Der Gebirgszug entstand durch tektonische Bewegungen, die über geologische Zeiträume hinweg Sedimentschichten aufeinandertürmten und hoben. Diese Prozesse formten die heutige Struktur mit ihren Tälern, Kämmen und Höhenlokalen.
Die Bergdörfer in dieser Region bewahren handwerkliche Traditionen und nutzen die Hänge für Obstanbau und Viehzucht. Die Menschen haben ihre Siedlungen an die steilen Topografien angepasst und nutzen natürliche Wasserquellen für ihre tägliche Arbeit.

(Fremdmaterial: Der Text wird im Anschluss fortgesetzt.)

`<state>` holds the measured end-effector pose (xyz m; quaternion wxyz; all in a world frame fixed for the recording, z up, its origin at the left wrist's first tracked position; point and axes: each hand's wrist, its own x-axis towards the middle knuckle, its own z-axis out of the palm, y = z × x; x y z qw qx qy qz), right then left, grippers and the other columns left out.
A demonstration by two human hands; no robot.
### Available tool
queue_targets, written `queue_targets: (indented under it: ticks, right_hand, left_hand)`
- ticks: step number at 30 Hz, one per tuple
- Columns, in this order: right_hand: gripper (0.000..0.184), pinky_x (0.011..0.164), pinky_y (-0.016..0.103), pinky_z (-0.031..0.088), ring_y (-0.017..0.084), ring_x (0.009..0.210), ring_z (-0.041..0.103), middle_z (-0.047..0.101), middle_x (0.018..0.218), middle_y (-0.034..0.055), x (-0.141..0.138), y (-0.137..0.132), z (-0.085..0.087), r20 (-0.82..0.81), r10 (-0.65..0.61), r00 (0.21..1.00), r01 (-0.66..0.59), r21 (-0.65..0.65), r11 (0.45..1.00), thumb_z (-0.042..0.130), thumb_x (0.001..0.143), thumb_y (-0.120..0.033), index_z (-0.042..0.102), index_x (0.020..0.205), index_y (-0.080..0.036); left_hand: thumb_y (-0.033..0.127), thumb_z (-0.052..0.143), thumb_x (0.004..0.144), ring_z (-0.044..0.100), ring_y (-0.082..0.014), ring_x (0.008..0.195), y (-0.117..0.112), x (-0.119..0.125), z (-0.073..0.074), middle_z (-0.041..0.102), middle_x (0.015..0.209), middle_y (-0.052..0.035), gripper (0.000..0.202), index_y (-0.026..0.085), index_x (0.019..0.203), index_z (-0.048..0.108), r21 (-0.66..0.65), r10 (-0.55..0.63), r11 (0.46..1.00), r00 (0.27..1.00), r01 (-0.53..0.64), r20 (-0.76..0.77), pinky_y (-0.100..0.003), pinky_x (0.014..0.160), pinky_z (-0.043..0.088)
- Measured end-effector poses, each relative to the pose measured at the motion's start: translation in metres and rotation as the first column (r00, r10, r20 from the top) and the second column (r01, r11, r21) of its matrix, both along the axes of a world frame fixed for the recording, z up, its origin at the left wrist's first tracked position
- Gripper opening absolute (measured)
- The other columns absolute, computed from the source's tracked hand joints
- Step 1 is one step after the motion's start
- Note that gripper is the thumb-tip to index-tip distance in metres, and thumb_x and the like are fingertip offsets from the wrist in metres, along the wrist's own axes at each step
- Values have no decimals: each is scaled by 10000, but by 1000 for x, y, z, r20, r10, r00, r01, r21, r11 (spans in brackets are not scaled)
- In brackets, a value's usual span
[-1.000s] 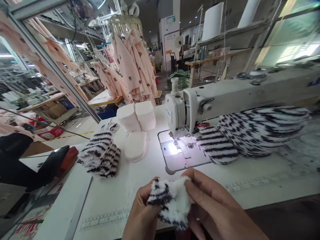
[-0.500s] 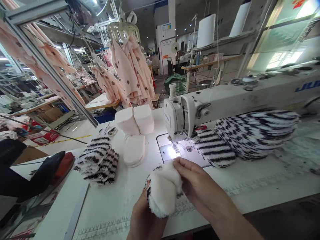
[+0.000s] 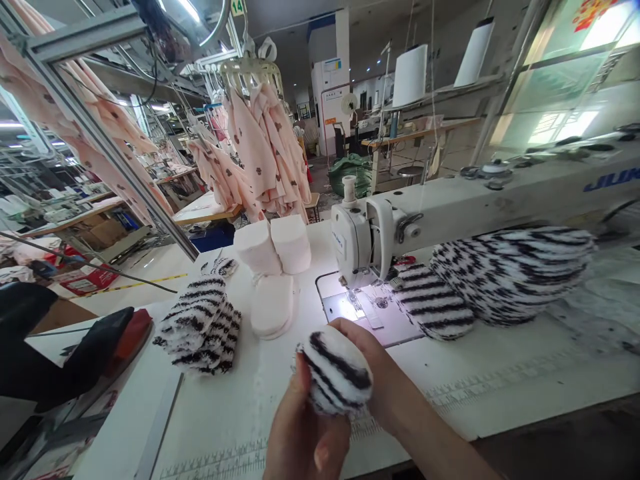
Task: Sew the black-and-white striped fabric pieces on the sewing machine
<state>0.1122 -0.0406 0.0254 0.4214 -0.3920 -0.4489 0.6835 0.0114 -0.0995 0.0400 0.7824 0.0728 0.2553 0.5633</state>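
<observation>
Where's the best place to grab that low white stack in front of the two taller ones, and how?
Probably grip the low white stack by its rounded near end, coming from your side, thumb on top. It lies flat with that end facing you, while the taller white stacks stand right behind its far end.

R hand [image 3: 381, 377]: fingertips hidden behind striped plush pc [image 3: 337, 373]. Sewing mach. [image 3: 460, 203] cut off at R edge, logo [image 3: 613, 181] too. Bkgd sign [image 3: 332, 65] txt too small.
</observation>
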Motion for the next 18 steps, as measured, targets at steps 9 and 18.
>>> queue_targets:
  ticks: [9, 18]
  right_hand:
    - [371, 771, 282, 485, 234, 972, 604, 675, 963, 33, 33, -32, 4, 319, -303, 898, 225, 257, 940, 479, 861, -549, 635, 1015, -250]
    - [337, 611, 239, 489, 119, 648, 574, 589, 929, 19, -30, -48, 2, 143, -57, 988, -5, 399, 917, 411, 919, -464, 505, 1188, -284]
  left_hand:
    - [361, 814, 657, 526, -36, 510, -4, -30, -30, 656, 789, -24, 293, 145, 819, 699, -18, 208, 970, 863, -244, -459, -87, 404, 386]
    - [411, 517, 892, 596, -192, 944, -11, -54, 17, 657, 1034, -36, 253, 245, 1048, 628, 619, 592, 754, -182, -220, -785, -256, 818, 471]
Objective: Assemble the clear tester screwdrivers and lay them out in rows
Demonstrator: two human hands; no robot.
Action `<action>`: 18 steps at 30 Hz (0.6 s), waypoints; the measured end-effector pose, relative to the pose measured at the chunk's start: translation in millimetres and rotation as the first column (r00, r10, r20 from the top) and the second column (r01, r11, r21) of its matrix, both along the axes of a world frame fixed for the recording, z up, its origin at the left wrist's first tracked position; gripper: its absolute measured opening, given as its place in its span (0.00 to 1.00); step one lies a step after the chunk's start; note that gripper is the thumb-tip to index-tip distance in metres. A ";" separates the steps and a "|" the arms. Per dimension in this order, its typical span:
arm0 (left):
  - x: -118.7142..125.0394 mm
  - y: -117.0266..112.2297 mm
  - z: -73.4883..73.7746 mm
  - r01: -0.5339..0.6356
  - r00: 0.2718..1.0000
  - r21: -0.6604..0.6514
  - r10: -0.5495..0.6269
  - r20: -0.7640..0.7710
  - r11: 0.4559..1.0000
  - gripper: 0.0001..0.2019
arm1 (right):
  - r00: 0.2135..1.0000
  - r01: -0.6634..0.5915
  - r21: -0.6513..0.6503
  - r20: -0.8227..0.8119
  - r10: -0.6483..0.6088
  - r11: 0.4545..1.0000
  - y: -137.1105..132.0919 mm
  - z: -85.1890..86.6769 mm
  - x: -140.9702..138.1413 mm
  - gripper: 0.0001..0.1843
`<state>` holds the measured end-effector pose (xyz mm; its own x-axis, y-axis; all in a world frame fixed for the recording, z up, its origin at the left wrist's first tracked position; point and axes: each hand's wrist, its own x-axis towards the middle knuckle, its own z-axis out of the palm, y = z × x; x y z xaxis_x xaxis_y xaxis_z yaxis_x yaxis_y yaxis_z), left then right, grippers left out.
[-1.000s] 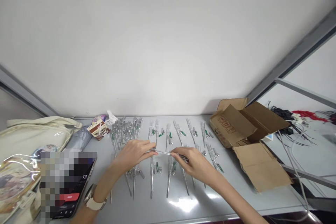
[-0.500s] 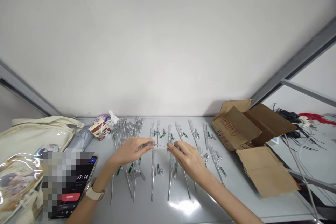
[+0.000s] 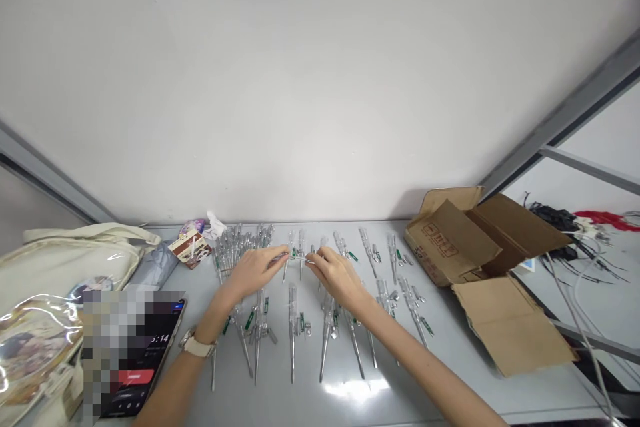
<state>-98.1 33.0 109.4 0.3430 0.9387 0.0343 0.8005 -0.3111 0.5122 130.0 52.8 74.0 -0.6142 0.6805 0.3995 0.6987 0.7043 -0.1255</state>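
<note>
My left hand (image 3: 255, 268) and my right hand (image 3: 334, 272) meet over the middle of the grey table (image 3: 450, 360). Between them they pinch one clear tester screwdriver (image 3: 298, 257), lying crosswise, the left hand at its handle end and the right at its thin shaft end. Beneath and around the hands lie rows of clear screwdrivers (image 3: 293, 330) with small green and metal parts beside them. A thicker bunch of clear screwdrivers (image 3: 239, 243) lies at the back left.
An open cardboard box (image 3: 465, 240) sits at the right, its flap (image 3: 515, 323) lying flat. A phone (image 3: 140, 353) and a cream bag (image 3: 60, 280) are at the left. A small patterned packet (image 3: 189, 245) lies by the wall. Cables (image 3: 575, 233) lie on a neighbouring table.
Both hands have moved away from me towards the wall, carrying the screwdriver, and have drawn closer together. The view has shifted slightly.
</note>
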 end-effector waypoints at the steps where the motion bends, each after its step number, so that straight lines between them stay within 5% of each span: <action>1: -2.2 1.0 -2.9 -0.032 0.999 0.009 0.032 -0.009 0.999 0.19 | 1.000 0.023 -0.038 -0.003 -0.023 0.999 1.0 -0.3 2.1 0.12; 5: -10.2 -0.8 -11.5 -0.109 0.994 0.031 0.109 -0.019 0.994 0.18 | 0.984 0.126 -0.266 -0.089 -0.154 0.956 -5.1 -2.3 19.0 0.09; 10: -15.6 -3.5 -15.7 -0.149 0.988 0.040 0.150 -0.034 0.988 0.18 | 0.985 0.068 -0.585 -0.090 -0.148 0.808 -30.6 -10.5 30.8 0.08; 13: -16.0 -0.5 -18.0 -0.226 0.971 0.052 0.229 -0.066 0.973 0.18 | 0.987 0.108 -0.618 -0.025 -0.157 0.779 -42.9 -17.8 25.5 0.04; 18: -13.5 3.7 -21.1 -0.320 0.945 0.063 0.323 -0.045 0.945 0.16 | 0.987 0.151 -0.571 0.040 -0.156 0.807 -46.6 -23.4 16.2 0.02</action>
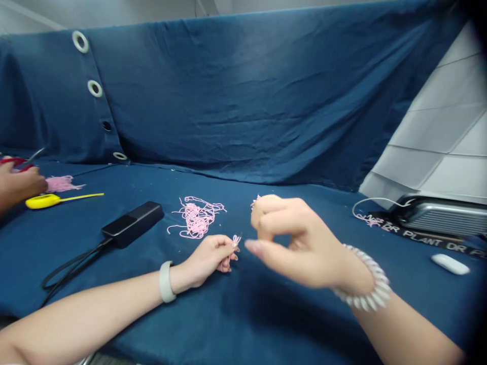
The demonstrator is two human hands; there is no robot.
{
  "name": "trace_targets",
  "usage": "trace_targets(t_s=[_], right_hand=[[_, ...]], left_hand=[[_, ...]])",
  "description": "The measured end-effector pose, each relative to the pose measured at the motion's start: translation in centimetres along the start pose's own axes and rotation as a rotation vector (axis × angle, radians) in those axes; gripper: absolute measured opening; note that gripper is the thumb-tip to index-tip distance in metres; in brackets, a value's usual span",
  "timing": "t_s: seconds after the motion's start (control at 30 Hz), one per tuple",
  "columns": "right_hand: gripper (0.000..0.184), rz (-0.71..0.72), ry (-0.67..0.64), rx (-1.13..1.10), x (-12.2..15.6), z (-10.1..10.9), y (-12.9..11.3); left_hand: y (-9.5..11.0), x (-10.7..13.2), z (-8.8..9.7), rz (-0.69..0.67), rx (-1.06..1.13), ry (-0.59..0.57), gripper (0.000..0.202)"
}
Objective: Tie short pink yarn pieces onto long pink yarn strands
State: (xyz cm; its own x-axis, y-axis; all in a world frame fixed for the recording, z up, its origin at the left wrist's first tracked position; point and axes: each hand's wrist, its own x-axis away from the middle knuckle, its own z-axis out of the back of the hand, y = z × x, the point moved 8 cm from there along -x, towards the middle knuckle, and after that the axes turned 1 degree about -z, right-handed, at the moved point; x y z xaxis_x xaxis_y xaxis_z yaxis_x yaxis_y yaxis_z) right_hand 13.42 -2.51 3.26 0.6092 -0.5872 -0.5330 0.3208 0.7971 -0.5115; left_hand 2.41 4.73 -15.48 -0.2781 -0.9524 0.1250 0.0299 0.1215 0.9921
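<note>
Between the thumb and fingers of my left hand (215, 256) is a small looped bundle of pink yarn (236, 240), its ends sticking up. My right hand (300, 241) is raised just to the right of it, fingers curled in and thumb brought close to the index finger. Whatever its fingertips hold, if anything, is too blurred to make out. A bit of pink shows at the far edge of its knuckles. Behind my left hand lies a loose tangle of pink yarn (197, 218) on the blue cloth (182, 324).
At the left, another person's hand (19, 182) holds red-handled scissors (26, 163) beside pink strands (63, 183). Nearby are a yellow tool (45, 201) with a thin shaft and a black corded box (133, 223). A lettered strap (426, 237) and white case (450, 264) lie right.
</note>
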Motion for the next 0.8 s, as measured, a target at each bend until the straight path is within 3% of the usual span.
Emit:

Die Bergketten sind relativ zugänglich über mehrere Hauptwege und lokale Pfade, wobei die beste Reisezeit die wärmeren Monate sind. Besucher sollten auf wechselhafte Wetterbedingungen vorbereitet sein und in höheren Bereichen mit Schnee rechnen.
Das Chiffa-Tal innerhalb dieser Region bietet Schutz für eine kleine Population von Magots, Primaten, die in Afrika nördlich der Sahara nirgendwo sonst vorkommen. Das Tal hat enge Schluchten, die von saisonalen Wasserläufen ausgewaschen wurden und einen besonderen Lebensraum schaffen.